» **Work to be completed**
Output must match the data below exactly from its first line through the line that contains "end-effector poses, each", with no other line.
START Information provided
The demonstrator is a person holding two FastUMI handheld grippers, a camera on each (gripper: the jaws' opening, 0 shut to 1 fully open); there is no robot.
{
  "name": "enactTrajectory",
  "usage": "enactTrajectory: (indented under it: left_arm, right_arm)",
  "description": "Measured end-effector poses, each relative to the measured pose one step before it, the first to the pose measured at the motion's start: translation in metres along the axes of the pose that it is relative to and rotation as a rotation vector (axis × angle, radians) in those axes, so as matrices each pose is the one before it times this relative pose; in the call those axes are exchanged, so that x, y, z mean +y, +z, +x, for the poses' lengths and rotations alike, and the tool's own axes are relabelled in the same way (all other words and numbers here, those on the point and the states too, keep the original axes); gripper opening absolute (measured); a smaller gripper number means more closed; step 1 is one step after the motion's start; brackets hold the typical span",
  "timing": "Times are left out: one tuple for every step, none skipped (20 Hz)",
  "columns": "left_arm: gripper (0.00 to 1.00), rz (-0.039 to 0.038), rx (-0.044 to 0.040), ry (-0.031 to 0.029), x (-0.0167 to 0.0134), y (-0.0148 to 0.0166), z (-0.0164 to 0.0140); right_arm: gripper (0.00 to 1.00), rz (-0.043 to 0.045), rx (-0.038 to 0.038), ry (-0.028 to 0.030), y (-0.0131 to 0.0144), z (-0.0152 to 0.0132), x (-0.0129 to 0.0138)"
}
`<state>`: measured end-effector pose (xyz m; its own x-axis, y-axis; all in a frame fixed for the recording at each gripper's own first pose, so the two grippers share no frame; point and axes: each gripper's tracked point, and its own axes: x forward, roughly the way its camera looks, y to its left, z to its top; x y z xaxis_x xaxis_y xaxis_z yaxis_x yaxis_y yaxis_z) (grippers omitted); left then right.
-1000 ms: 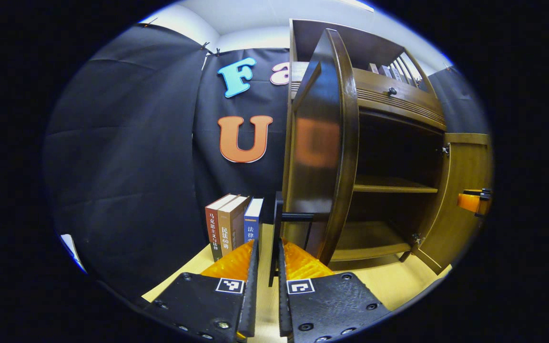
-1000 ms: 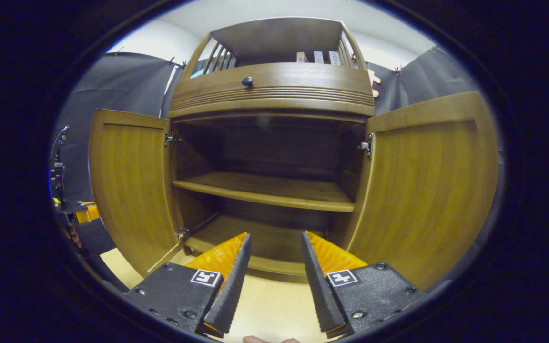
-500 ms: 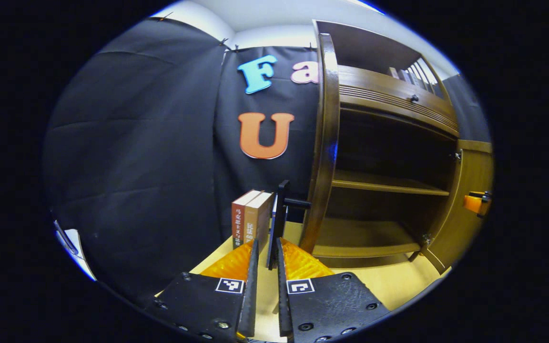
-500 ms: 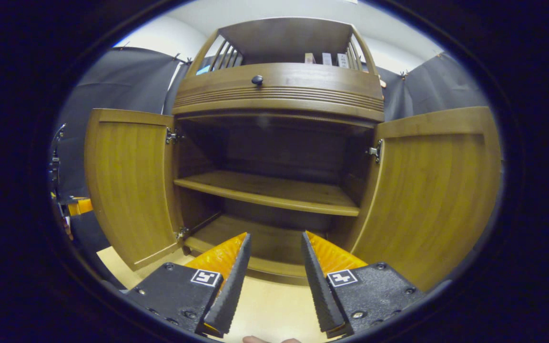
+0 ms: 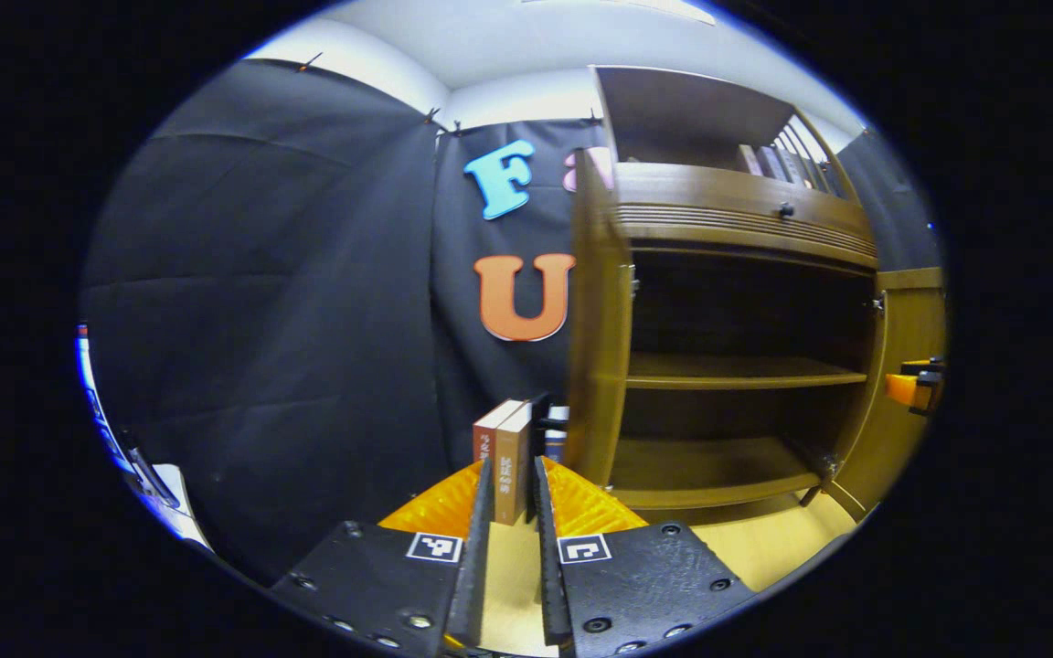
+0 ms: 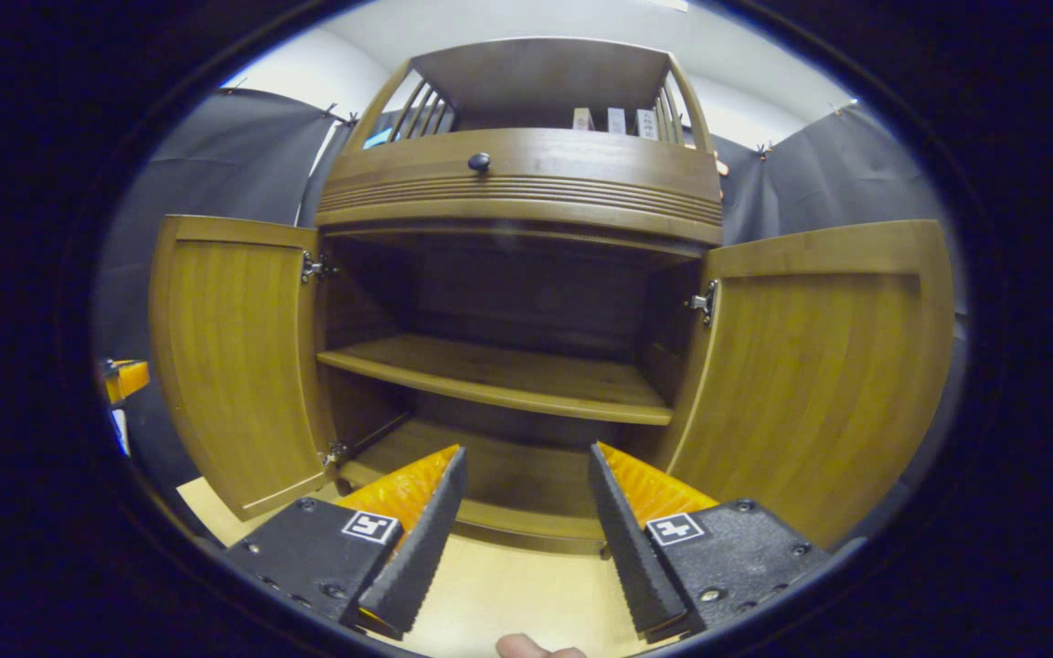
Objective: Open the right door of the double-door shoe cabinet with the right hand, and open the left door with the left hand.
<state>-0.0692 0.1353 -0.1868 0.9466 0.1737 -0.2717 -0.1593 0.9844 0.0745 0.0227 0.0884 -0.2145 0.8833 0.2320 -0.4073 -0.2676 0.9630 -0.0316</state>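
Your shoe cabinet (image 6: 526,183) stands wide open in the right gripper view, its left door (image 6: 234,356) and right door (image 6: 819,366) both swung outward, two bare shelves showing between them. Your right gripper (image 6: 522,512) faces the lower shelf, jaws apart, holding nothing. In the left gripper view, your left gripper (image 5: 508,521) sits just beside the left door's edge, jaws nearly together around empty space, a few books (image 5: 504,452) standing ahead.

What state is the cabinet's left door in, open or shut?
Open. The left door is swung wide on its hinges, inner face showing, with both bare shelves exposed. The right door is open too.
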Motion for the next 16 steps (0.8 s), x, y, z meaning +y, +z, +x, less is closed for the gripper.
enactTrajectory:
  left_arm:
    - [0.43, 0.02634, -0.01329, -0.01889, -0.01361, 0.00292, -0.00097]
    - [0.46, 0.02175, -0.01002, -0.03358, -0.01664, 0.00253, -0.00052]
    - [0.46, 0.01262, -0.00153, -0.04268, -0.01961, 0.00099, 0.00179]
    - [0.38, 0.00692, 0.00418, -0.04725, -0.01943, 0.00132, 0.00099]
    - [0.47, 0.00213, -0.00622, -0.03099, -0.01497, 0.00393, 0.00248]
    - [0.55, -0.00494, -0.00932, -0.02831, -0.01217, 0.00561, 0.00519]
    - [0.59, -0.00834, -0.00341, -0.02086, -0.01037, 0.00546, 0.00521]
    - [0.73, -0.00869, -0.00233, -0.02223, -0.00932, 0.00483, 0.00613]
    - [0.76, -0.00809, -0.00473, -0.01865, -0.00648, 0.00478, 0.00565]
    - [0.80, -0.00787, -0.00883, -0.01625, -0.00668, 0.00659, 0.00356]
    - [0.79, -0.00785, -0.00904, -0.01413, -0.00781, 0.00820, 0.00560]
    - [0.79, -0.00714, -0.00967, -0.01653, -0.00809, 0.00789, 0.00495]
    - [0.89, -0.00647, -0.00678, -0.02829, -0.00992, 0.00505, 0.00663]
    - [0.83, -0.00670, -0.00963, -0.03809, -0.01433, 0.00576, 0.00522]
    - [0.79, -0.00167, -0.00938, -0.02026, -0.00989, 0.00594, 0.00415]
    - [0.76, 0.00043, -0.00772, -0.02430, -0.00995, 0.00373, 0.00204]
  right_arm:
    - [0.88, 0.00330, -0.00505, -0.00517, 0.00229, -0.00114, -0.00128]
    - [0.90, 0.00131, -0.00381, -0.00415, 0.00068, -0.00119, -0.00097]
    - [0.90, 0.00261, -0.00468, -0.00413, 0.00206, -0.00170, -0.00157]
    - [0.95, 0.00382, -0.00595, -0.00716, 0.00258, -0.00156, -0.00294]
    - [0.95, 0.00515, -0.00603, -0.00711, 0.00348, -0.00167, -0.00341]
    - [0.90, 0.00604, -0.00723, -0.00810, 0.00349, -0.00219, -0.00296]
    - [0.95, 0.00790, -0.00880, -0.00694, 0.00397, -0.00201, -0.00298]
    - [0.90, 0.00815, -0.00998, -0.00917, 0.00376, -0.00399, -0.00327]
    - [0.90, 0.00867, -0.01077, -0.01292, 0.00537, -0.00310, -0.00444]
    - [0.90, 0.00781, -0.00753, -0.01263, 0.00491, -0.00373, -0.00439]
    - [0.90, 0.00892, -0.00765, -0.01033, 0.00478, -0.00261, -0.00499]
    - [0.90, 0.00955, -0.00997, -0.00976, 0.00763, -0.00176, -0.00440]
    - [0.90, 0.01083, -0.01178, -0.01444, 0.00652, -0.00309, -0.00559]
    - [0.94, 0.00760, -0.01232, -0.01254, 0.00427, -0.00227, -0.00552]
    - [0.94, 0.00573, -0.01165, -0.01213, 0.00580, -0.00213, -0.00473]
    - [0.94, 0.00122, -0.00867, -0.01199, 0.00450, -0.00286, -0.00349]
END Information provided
» **Task solution**
The demonstrator is a person holding two FastUMI handheld grippers, a camera on each (gripper: the jaws' opening, 0 shut to 1 fully open); there is no robot.
{
  "name": "enactTrajectory",
  "usage": "enactTrajectory: (indented under it: left_arm, right_arm)",
  "description": "Measured end-effector poses, each relative to the measured pose one step before it, the first to the pose measured at the motion's start: translation in metres along the axes of the pose that it is relative to and rotation as a rotation vector (axis × angle, radians) in those axes, so as matrices each pose is the one before it times this relative pose; in the call those axes are exchanged, so that x, y, z mean +y, +z, +x, for the poses' lengths and rotations alike, and the tool's own axes are relabelled in the same way (all other words and numbers here, those on the point and the states too, keep the original axes); gripper opening absolute (measured); a smaller gripper number means more closed; step 1 is one step after the motion's start; brackets hold the typical span",

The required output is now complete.